There are many reasons why a program might crash. Some Slurm job states such as TIMEOUT or OUT_OF_MEMORY can indicate a clear reason, but when the job state is simply FAILED and the error message in the job's log file simply states "Segmentation Fault" or "Illegal instruction", investigations become more complicated. In the following, a selection of tools is presented which might assist. Most of the following approaches require the application being built with debugging symbols (e.g. -g compile option), otherwise only nameless memory address will be provided.

Tracing job scripts

Complex job scripts may contain several commands. To located the failing executable and keep track of performed settings and operations the option set -x (in bash) may help. It lists line by line called commands together with the related output.

Analysing core files with GDB

In some cases a memory dump at the time of crash can be generated by the operating system. These core files are usually provided one for each process. The GNU debugger (gdb) can extract information from them. For example, a stack trace could be obtained by running the following command for ONE core file:

gdb -c core.12345 /path/to/bin/exe
bt

This assumes that the crashing job used the executable /path/to/bin/exe, which should be built with debugging symbols. This may already point you to the failing location. With the command bt you can request a stack trace.

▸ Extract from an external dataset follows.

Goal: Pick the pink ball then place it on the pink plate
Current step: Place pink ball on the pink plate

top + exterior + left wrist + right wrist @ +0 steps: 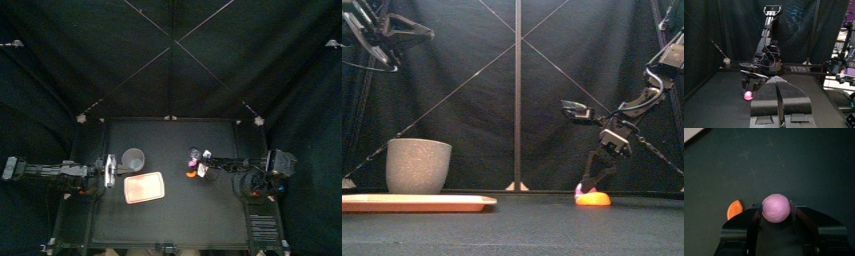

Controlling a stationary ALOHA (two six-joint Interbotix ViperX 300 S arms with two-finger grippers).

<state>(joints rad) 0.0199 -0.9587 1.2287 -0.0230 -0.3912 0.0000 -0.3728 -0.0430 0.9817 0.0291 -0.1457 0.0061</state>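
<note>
The pink ball (776, 207) sits between the two jaws of my right gripper (776, 216), which is shut on it. From the front the ball (581, 188) shows low, close to the table, under the right gripper (591, 180); whether it touches the surface I cannot tell. In the top view the ball (195, 155) is right of the table's middle. The pink plate (143, 187) lies flat left of the middle, also low at the left in the front view (416, 203). My left gripper (780, 102) rests shut at the table's left side (107, 172), beside the plate.
An orange toy (592, 199) lies on the table right beside the ball, and shows next to the right jaws (734, 209). A tall grey speckled cup (132, 157) stands just behind the plate, at the left from the front (418, 165).
</note>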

On Mahuika the default maximum core file size is zero, so no core files are produced.  To enable them do:

ulimit -S -c unlimited

For more detailed information see the GDB Manual.

ARM DDT

The parallel debugger DDT is a commercial product from ARM (formerly Allinea) and can handle various kinds of applications, serial, parallel, compiled from different kind of sources (C, C++, Fortran, Python). To work properly DDT needs to have debug symbols provided by the application binary (compiled with e.g. -g  option). DDT can be used using the module forge. There are basically 2 ways to use the debugger, interactive using the GUI and on the command line (bash script) using the so called "offline" mode.

DDT offline mode

You can start and configure DDT directly on the command line in your job scripts without a GUI. Which is useful especially if you have long lasting jobs to debug or long queuing times. To use this so called "offline mode" you just need to add ddt --offline in front of the srun statement. You can add more arguments for example to print the values of variables.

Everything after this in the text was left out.